# Data Split

Split the data set to one set for training and testing (90%) and a second one to make predictions (10%)

Load

In [1]:
from google.colab import drive
import os
import shutil
import random
import zipfile
import shutil
import random


Mount Google Drive

In [2]:
drive.mount('/content/drive')

Mounted at /content/drive


Unzip the Dataset

In [3]:
# Paths
zip_path = "/content/drive/MyDrive/IronHack/animals10.zip"
extract_path = "/content"  # So we get /content/animals10

# Unzip only if not already done
if not os.path.exists("/content/animals10/raw-img"):
    with zipfile.ZipFile(zip_path, 'r') as zip_ref:
        zip_ref.extractall(extract_path)
    print("✅ Dataset extracted.")
else:
    print("✅ Dataset already extracted.")

✅ Dataset extracted.


Split Off a Holdout Set (10%)

In [4]:
dataset_path = "/content/animals10/raw-img"
holdout_path = "/content/animals10/holdout/raw-img"

# Make sure holdout folder exists
os.makedirs(holdout_path, exist_ok=True)

# Move 10% from each class to holdout
for class_name in os.listdir(dataset_path):
    class_folder = os.path.join(dataset_path, class_name)

    if os.path.isdir(class_folder):
        images = os.listdir(class_folder)
        num_holdout = int(len(images) * 0.10)
        holdout_images = random.sample(images, num_holdout)

        holdout_class_folder = os.path.join(holdout_path, class_name)
        os.makedirs(holdout_class_folder, exist_ok=True)

        for image in holdout_images:
            src = os.path.join(class_folder, image)
            dst = os.path.join(holdout_class_folder, image)
            shutil.move(src, dst)

        print(f"Moved {num_holdout} images from {class_name} to holdout.")

# Print summary
for folder, label in [(dataset_path, "Remaining"), (holdout_path, "Holdout")]:
    for class_name in os.listdir(folder):
        class_folder = os.path.join(folder, class_name)
        if os.path.isdir(class_folder):
            count = len(os.listdir(class_folder))
            print(f"{label} in {class_name}: {count} images")

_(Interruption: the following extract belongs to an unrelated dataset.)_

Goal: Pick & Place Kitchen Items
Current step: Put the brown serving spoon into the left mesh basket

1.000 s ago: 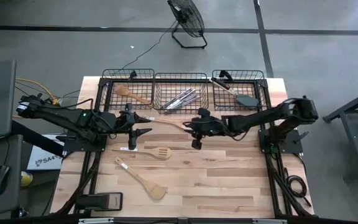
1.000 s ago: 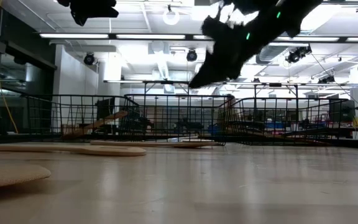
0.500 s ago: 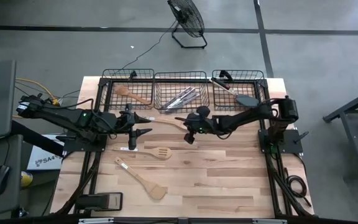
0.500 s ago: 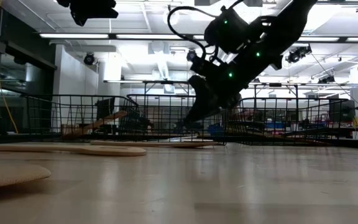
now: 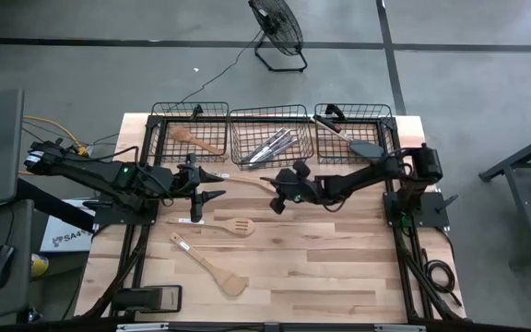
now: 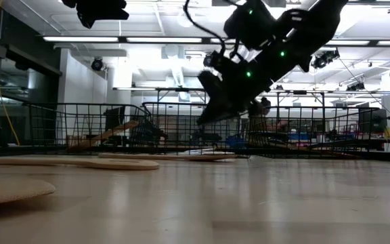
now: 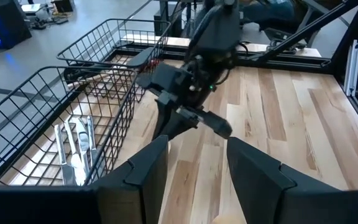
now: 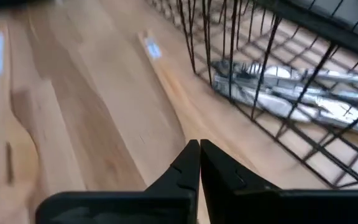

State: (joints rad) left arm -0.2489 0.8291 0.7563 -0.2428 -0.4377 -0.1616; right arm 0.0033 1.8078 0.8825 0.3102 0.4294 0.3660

Moved 167 images from squirrel to holdout.
Moved 190 images from butterfly to holdout.
Moved 168 images from cow to holdout.
Moved 278 images from chicken to holdout.
Moved 130 images from elephant to holdout.
Moved 437 images from dog to holdout.
Moved 163 images from sheep to holdout.
Moved 150 images from cat to holdout.
Moved 433 images from spider to holdout.
Moved 236 images from horse to holdout.
Remaining in squirrel: 1509 images
Remaining in butterfly: 1711 images
Remaining in cow: 1512 images
Remaining in chicken: 2511 images
Remaining in elephant: 1172 images
Remaining in dog: 3940 images
Remaining in sheep: 1475 images
Remaining in cat: 1352 images
Remaining in spider: 3906 images
Remaining in horse: 2125 images
Holdout in squirrel: 167 images
Holdout in butterfly: 190 images
Holdout in cow: 168 images
Holdout in chicken: 278 images
Holdout in elephant: 130 images
Holdout in dog: 437 images
Holdout in sheep: 163 images
Holdout in cat: 150 images
Holdout in spider: 433 image

In [5]:
import os

print("📁 Main dataset structure:")
for class_name in os.listdir("/content/animals10/raw-img"):
    class_folder = os.path.join("/content/animals10/raw-img", class_name)
    if os.path.isdir(class_folder):
        print(f"{class_name}: {len(os.listdir(class_folder))} images")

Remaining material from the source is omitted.